Directions for this task: Reproduce the full listing that appears beneath this instruction exactly.

-.-.-

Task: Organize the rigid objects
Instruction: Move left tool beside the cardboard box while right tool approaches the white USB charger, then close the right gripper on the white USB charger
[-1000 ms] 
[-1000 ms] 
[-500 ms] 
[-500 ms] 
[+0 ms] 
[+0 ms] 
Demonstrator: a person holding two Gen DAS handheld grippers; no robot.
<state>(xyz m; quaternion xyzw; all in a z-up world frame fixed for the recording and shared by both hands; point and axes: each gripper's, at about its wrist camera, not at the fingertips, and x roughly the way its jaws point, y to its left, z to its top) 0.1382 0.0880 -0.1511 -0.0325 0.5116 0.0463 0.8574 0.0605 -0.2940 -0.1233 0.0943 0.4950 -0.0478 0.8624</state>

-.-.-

Answer space:
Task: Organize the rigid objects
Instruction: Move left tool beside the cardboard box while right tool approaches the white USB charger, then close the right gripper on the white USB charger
[-1000 ms] 
[-1000 ms] 
[-500 ms] 
[-500 ms] 
[+0 ms] 
[+0 ms] 
Demonstrator: a person holding two Gen DAS handheld grippers; no robot.
<state>(xyz m; quaternion xyzw; all in a z-up world frame fixed for the recording and shared by both hands; point and axes: each gripper's, at about its wrist camera, not at the fingertips, and x roughly the way its jaws point, y to its left, z to its top) 0.1382 0.0880 -0.1511 -0.0325 0.5116 0.0463 0.8574 0.0605 -0.2940 -0.1233 0.0943 0.4950 -0.0478 0.8624</state>

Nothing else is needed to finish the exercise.